19

881 53 1.1K
                                    

"Sayaang." Sadam terdengar putus asa ketika dia berbicara di balik pintu. "Please, buka pintunya doong. Dengerin dulu penjelasan aku."

"Nggak perlu!" Sherina menjawab gusar sekedar menutupi suaranya yang terdengar serak. "Kalau mau pergi ya udah pergi aja! Kalau perlu nggak usah balik kesini lagi. Biar aku sama anak-anak bertiga disini. Kita nggak butuh kamu!" Katanya menghapus air mata sialan yang tak juga mau berhenti sejak ia masuk kamar.

"Kok gitu ngomongnya? Buka dulu ya pintunya?" Sadam masih berusaha membujuk dengan sabar.

Hening, tak ada jawaban. Tapi samar-samar suara isak tangis dari balik pintu itu membuat Sadam semakin merasa bersalah. Tahu bahwa memaksa Sherina untuk mendengarkannya saat ini adalah sesuatu yang sia-sia, pria itu menghela nafas kemudian duduk sambil menopang lengannya diatas lutut.

Sadam tahu tidak seharusnya dia pergi saat istrinya sudah semakin mendekati hari persalinannya. Tapi Sadam harus melakukannya karena ini juga menyangkut masa depan mereka dan anak-anak.

Setelah beberapa kali melakukan rapat online, investor baru itu akhirnya meminta bertemu langsung di Indonesia. Dan itu harus dengan Sadam atau investasi mereka batal.

Sadam bisa saja bersikap egois dan mengabaikan permintaan tersebut. Toh, kehilangan satu investor tidak akan terlalu berimbas pada kelangsungan perusahaannya.

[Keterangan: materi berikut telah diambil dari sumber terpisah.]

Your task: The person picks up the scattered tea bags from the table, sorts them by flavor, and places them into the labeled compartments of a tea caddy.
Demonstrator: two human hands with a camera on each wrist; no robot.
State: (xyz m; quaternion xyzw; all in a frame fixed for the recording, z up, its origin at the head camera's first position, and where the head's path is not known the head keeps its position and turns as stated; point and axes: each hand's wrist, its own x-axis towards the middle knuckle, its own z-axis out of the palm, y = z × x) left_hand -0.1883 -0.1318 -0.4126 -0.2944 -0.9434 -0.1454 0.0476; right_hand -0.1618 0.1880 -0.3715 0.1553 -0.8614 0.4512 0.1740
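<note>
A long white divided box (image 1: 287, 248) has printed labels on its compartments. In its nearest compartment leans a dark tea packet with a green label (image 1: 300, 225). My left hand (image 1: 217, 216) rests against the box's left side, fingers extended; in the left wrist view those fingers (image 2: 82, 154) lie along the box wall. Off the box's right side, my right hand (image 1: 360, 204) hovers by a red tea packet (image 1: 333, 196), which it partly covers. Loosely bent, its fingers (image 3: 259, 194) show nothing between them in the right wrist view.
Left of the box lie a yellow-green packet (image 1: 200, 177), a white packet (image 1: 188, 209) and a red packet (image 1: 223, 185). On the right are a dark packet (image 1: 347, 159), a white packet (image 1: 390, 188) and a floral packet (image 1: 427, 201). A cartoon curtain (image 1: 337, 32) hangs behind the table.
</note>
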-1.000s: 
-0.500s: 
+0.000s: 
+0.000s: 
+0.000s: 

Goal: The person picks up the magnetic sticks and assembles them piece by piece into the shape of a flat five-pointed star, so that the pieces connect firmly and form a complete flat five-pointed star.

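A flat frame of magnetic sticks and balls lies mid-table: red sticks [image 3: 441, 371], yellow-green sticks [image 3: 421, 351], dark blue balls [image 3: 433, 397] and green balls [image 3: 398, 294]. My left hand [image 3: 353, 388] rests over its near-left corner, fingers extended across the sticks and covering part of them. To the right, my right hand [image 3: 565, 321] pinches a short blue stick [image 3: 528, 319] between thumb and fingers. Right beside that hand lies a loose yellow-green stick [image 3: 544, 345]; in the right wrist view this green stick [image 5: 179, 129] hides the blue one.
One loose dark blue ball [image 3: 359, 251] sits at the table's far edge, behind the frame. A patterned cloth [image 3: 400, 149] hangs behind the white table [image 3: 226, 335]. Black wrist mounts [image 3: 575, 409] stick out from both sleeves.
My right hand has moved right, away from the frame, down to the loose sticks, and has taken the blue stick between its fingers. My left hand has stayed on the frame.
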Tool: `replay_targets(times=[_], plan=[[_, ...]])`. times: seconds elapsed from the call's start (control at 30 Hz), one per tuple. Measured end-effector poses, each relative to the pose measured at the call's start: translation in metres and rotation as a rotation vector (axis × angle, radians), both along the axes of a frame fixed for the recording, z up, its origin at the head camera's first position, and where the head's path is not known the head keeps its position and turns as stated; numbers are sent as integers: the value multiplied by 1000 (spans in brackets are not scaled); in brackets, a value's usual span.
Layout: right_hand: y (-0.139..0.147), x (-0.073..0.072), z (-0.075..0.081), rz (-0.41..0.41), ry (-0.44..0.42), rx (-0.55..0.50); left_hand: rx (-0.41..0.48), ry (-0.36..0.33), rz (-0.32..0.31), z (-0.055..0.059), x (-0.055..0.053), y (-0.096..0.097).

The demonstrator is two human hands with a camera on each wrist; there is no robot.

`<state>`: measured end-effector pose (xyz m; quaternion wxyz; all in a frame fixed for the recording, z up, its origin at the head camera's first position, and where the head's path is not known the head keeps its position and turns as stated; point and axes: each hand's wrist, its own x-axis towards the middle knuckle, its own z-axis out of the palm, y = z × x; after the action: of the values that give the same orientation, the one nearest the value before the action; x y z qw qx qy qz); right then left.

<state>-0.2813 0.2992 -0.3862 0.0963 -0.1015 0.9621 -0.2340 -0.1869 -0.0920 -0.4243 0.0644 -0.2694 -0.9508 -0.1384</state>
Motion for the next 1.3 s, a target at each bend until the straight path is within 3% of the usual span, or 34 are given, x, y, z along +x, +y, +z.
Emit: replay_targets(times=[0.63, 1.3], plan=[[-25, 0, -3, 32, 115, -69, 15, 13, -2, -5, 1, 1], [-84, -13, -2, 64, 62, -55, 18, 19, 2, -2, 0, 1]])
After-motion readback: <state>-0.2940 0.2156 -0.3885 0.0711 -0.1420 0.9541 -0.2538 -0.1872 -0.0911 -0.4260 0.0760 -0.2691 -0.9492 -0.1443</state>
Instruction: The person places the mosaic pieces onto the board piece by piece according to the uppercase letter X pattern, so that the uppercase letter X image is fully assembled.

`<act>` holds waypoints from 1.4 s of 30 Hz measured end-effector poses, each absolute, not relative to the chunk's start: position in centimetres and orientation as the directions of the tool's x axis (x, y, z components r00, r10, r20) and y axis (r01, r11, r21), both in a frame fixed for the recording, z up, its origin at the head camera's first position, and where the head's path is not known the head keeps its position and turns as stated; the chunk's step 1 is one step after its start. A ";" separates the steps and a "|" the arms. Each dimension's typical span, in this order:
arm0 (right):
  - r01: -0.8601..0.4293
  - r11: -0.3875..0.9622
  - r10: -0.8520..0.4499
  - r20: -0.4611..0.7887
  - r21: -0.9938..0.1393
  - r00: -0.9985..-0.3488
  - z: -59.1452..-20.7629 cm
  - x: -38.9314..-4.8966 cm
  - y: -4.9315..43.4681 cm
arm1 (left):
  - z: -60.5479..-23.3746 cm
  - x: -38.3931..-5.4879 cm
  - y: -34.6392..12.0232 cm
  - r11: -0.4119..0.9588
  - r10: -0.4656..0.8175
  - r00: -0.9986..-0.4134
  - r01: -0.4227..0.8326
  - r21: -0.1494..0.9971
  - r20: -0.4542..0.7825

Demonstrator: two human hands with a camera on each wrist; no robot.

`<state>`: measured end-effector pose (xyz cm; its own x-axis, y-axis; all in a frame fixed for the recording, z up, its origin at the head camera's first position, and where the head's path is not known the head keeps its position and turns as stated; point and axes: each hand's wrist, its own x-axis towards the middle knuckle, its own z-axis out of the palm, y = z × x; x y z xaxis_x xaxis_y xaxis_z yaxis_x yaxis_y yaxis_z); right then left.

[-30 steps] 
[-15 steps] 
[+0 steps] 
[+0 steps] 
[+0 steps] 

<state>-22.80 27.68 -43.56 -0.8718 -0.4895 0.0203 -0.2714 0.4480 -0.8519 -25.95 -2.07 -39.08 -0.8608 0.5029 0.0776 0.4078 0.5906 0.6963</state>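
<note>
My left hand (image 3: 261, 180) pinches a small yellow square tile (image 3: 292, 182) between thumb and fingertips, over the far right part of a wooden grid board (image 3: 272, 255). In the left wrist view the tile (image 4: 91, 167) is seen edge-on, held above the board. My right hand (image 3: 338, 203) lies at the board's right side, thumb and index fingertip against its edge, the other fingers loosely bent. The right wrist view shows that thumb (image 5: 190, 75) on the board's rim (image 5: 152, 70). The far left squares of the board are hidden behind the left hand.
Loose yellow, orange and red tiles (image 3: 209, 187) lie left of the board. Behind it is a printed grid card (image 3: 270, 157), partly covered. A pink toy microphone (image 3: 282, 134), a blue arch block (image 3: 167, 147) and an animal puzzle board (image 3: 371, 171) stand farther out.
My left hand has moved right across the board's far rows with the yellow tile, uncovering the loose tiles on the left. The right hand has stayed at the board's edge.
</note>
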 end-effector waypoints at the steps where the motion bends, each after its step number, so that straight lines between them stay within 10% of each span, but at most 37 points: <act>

Tapi tidak. Sadam bukanlah pebisnis egois yang hanya mementingkan dirinya sendiri. Ada ratusan karyawan dan pekerja di perusahaan dan perkebunan Lembang yang bergantung padanya. Dan kehilangan salah satu investor saja sudah pasti akan berimbas buruk pada image perusahaannya di masa depan. Dan itu sama saja Sadam mengorbankan masa depan para pekerjanya tersebut.

Lalu bagaimana dengan masa depannya sendiri?

Saat tinggal sedikit lagi mendapatkan kembali kepercayaan istrinya, Sadam terpaksa harus memilih. Dan dengan terpaksa dia harus memilih pekerjanya. Oh tentu Saja Sadam juga memilih Sherinanya. Perempuan itu akan selalu berada di daftar teratas prioritasnya. Tapi nanti, nanti setelah urusannya selesai Sadam akan kembali membujuk istrinya itu.

Ya Tuhan, benarkah ia baru saja menyia-nyiakan kesempatannya yang tinggal selangkah lagi?

**********

Dengan ransel di pundak, Sadam kembali mengetuk pintu kamar istrinya. "Sayang, aku berangkat ya?" Tak ada jawaban dari dalam. "Kamu sama anak-anak baik-baik ya sampai aku balik?" Tetap hening. "I love you, Sher." Bisik Sadam sebelum akhirnya menyerah.

Di ujung tangga dia melihat Grace sedang tersenyum prihatin menatapnya. Membuat Sadam mau tak mau membalas lemah senyum itu sambil menapaki anak tangga satu persatu.

"Maaf merepotkanmu. Tapi dia.."

"Pergilah." Grace tersenyum lembut. "Selesaikan urusanmu dan cepat kembali. Aku pasti bisa menanganinya selama kau pergi."

"Kau yakin?"

"Kau meragukanku?"

Sadam tertawa pelan menanggapi. "Maaf aku tak bermaksud begitu. Ah, untuk sarapannya.."

"Oh, hentikan." Grace memutar tubuh Sadam memaksa pria itu berjalan sampai pintu. "Istri dan anak-anakmu akan tetap makan dengan teratur selama kau tidak disini. Sekarang cepat pergi sebelum aku mengusirmu dari rumahmu sendiri." Perempuan bermata almond itu membukakan pintu untuk Sadam membuat pria itu sekali lagi tersenyum.

"Katakan padanya aku akan kembali secepatnya." Kata Sadam membuat Grace bersedekap memperingatkannya. "Ah satu lagi.."

Perempuan itu memutar bola matanya jengah. "Jika kau terus seperti ini kau bisa ketinggalan pesawatmu, Tuan. Atau jangan-jangan kau memang berniat begitu?"